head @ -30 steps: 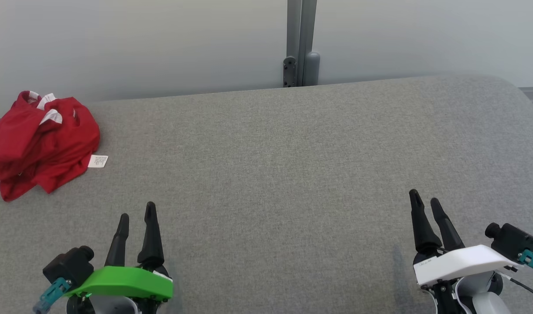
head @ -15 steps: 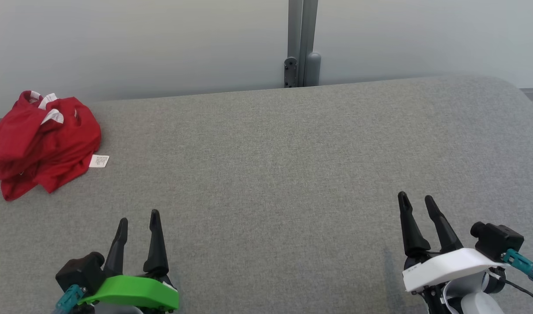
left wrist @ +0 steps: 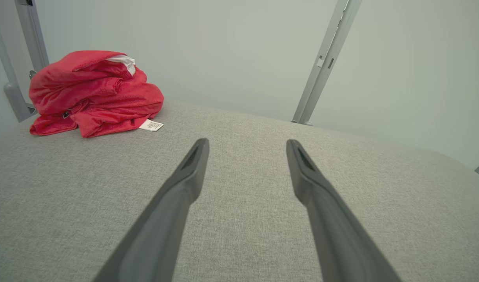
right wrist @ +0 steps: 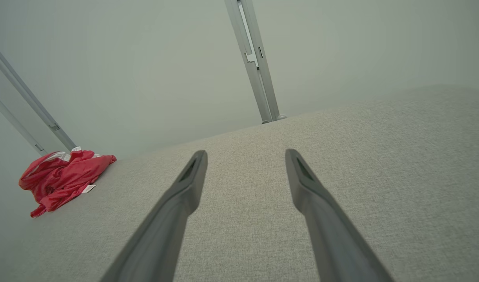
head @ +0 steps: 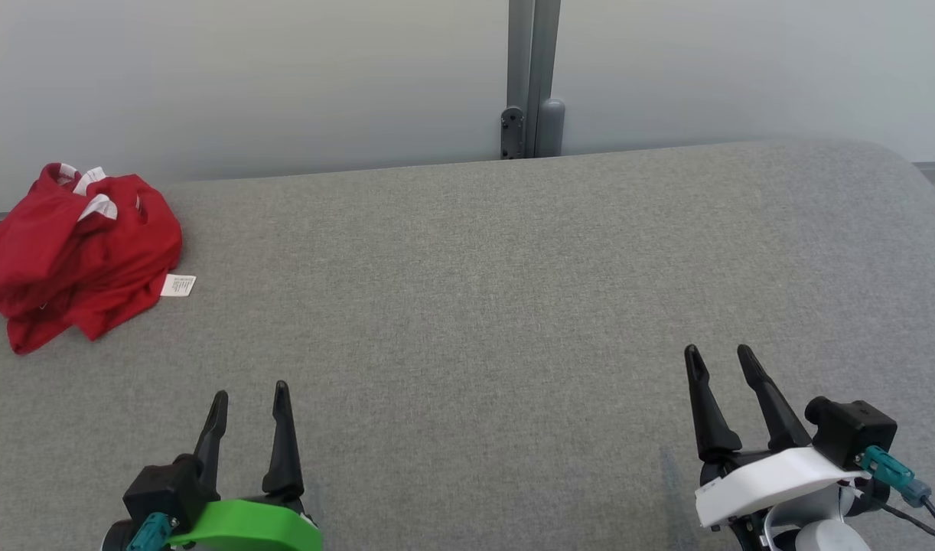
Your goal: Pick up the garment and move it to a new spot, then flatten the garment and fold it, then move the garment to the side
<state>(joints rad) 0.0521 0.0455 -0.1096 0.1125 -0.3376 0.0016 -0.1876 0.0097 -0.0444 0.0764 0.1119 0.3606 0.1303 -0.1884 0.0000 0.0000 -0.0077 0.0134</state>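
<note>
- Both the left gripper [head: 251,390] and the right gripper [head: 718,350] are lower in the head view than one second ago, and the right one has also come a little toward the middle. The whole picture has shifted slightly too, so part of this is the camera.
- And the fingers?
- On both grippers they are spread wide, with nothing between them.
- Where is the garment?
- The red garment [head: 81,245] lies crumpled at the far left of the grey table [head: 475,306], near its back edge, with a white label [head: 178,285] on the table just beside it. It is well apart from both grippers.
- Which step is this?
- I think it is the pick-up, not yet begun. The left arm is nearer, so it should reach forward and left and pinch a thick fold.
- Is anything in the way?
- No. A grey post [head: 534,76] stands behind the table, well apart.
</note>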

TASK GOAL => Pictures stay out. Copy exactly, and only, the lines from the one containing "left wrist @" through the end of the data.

WRITTEN RESPONSE =>
left wrist @ +0 steps: 
right wrist @ +0 steps: 
head @ +0 steps: 
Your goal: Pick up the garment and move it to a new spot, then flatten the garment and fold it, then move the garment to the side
<state>(joints rad) 0.0521 0.0455 -0.1096 0.1125 -0.3376 0.0016 -0.1876 0.0097 -0.0444 0.0764 0.1119 0.3606 0.1303 -0.1884 0.0000 0.0000 -0.0077 0.0134</state>
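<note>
- Both the left gripper [head: 251,390] and the right gripper [head: 718,350] are lower in the head view than one second ago, and the right one has also come a little toward the middle. The whole picture has shifted slightly too, so part of this is the camera.
- And the fingers?
- On both grippers they are spread wide, with nothing between them.
- Where is the garment?
- The red garment [head: 81,245] lies crumpled at the far left of the grey table [head: 475,306], near its back edge, with a white label [head: 178,285] on the table just beside it. It is well apart from both grippers.
- Which step is this?
- I think it is the pick-up, not yet begun. The left arm is nearer, so it should reach forward and left and pinch a thick fold.
- Is anything in the way?
- No. A grey post [head: 534,76] stands behind the table, well apart.
</note>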

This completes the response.